A Look into The Company Whose CEO Escaped Prison in a BOX… And Lost 90% of Profit in 1 Year
Seven years ago, Carlos Ghosn (the man who saved Nissan from bankruptcy) became its most infamous fugitive, fleeing Japan in a literal box. Well, today Nissan is still paying the price… not in court but in profits. The Japanese automaker just reported an awfully impressive 90% profit drop compared to last year.
Let’s turn back time to 2018. Nissan thriving under Ghosn’s leadership. He orchestrated a global alliance with Renault and Mitsubishi, turned Nissan’s financials around, and made the Nissan Leaf one of the first mainstream EVs. But then came the accusations… Ghosn allegedly understated his salary by tens of millions and misused company funds. He denied it all, but before Japan could convict him, he went full Houdini and fled to Lebanon in a freaking music box. Since then, Nissan has been a joke. Executives have been playing musical chairs, mass layoffs hit 9,000 workers, and alliances fractured. Nissan even broke off its rocky relationship with Renault last year. And no… flying solo hasn’t worked out.
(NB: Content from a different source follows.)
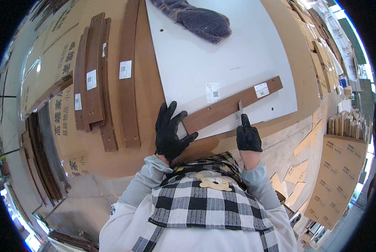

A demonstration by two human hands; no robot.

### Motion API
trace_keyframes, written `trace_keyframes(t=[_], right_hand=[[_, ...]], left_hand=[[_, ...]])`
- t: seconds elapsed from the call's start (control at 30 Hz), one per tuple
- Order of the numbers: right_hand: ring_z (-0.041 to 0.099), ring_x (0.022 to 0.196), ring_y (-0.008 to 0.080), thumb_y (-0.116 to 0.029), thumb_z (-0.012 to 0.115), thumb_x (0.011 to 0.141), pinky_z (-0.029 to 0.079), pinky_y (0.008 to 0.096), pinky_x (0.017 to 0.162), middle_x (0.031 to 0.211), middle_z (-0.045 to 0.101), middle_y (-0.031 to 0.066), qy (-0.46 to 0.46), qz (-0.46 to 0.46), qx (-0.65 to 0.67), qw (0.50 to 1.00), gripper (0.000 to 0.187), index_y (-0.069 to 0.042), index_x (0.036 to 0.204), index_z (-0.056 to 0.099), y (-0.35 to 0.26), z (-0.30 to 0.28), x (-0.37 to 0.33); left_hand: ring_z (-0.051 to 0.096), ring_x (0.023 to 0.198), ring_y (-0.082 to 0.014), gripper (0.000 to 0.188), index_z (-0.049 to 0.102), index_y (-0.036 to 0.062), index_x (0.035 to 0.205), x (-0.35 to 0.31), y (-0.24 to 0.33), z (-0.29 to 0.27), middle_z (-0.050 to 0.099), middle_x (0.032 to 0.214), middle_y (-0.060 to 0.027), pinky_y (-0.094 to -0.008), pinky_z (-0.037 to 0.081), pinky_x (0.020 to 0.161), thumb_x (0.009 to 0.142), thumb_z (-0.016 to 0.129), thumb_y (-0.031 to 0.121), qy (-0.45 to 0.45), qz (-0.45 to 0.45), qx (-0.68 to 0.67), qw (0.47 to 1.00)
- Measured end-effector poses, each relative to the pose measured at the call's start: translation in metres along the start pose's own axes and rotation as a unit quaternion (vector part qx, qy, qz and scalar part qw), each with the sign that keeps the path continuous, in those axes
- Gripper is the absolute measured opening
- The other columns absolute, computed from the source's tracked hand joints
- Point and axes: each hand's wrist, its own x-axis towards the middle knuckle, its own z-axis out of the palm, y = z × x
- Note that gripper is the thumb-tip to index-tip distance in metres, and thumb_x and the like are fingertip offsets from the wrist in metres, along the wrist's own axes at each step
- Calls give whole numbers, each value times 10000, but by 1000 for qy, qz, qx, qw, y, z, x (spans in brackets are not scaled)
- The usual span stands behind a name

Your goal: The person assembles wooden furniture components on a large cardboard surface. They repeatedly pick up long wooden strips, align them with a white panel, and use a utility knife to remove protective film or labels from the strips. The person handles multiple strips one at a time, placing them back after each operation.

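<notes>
As we look down through the head view, the brown strip (221, 110) lies slantwise across the lower part of the white panel (196, 46) — and both gloved hands are on the job. The left hand (170, 132) is spread wide, thumb and forefinger splayed around the strip's near-left end; whether it presses hard, I can't tell. Over on the right, the right hand (249, 136) has its grip closed round a slim blade (241, 108), forefinger stretched along it, tip at the strip's lower edge. Good form here, I'd judge, means pinning that left end firmly so the strip can't swivel, holding the blade low and the strokes short — and steering clear of the label (261, 90). One slip could score the white face beneath, so angle the edge away from those splayed fingers.
</notes>
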Motion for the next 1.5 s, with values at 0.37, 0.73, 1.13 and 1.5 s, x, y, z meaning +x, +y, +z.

This year’s financial results read like a horror script. Operating profits are down 90%. And net income is down 94%. Nissan’s been cutting costs and production like they just got back from a Dave Ramsey conference, but it’s not enough. Dealers report customers see Nissan as the bargain-basement brand of automakers, thanks to outdated models and huge discounts. Fun fact: Nissan hasn’t released a hybrid in the U.S. (while companies like Toyota are going all in on the market). Makoto Uchida, Nissan’s CEO, has even cut his own salary by 50%. Desperation doesn’t stop there… Nissan is putting all their hope in a merger with Honda, its better-organized but similarly EV-lagging rival, to stay in the game.
Honda might seem like the knight in shining armor here, but the reality is far less romantic. This merger is expected to create the world’s third-largest automaker by sales… on paper, a logical move. In practice? Not so much. The two companies are oil and water. Honda’s engineering-first, “build it better” philosophy stands in stark contrast to Nissan’s boardroom squabbles and patchwork strategies. To make things even more awkward, both brands are tangled up with Dongfeng Motor in China, creating overlapping partnerships that resemble a love triangle reminiscent Ross, Rachel, and Joey from Friends… except no one’s remotely likable, and instead of breakups, you get redundant EV projects and awkward shareholder meetings.
Still, Nissan isn’t out of the race yet. Its global brand remains a household name, and it’s produced some undeniably iconic cars… the Z sports line, Murano SUVs, and now, the Frontier midsize pickup, which has been giving the new Tacoma a serious run for its money. If Nissan can embrace its strength as a “value” brand, it might just carve out a survival strategy in an increasingly competitive market.